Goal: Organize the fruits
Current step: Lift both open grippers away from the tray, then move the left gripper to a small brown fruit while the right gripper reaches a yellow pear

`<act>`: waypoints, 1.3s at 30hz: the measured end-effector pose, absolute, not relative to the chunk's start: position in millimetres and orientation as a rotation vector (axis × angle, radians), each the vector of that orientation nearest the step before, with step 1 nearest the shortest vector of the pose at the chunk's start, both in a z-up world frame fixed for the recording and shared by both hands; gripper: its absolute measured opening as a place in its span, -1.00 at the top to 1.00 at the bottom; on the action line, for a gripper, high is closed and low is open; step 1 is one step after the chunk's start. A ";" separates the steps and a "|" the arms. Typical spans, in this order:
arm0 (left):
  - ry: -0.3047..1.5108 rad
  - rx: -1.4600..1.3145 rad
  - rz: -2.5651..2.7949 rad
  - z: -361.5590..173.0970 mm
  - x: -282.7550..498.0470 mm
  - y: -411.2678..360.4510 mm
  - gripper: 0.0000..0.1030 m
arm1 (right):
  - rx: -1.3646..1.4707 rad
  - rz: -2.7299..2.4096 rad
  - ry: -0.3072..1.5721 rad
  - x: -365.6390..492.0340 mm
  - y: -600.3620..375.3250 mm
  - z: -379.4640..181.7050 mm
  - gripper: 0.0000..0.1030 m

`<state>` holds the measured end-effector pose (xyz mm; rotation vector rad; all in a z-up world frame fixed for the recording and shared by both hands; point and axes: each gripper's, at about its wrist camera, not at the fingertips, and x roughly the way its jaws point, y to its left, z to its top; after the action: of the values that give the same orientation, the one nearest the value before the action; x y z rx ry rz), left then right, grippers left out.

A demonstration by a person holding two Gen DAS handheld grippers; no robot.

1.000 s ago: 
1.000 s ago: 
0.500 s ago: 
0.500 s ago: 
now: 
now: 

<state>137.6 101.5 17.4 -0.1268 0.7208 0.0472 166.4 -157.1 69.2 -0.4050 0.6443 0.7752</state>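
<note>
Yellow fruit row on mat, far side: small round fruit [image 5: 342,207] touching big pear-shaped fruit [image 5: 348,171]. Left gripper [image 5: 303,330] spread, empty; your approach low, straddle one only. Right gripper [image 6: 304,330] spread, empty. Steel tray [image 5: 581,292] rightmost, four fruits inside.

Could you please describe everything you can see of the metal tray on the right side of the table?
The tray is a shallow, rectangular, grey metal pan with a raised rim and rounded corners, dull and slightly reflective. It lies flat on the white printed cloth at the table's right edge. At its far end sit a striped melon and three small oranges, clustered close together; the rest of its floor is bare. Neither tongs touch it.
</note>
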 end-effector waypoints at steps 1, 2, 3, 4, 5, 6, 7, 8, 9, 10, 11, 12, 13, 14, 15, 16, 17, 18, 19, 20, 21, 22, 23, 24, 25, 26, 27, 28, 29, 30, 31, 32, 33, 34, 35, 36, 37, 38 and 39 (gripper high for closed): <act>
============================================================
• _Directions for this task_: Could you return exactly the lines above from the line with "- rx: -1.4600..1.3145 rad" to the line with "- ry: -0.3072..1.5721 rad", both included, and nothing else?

• _Solution to the exercise_:
  - rx: -1.4600..1.3145 rad
  - rz: -2.5651..2.7949 rad
  - z: -361.5590..173.0970 mm
  - x: -282.7550..498.0470 mm
  - y: -411.2678..360.4510 mm
  - gripper: 0.0000..0.1030 m
arm1 (right):
  - rx: -1.3646..1.4707 rad
  - rz: -2.7299..2.4096 rad
  - ry: -0.3072..1.5721 rad

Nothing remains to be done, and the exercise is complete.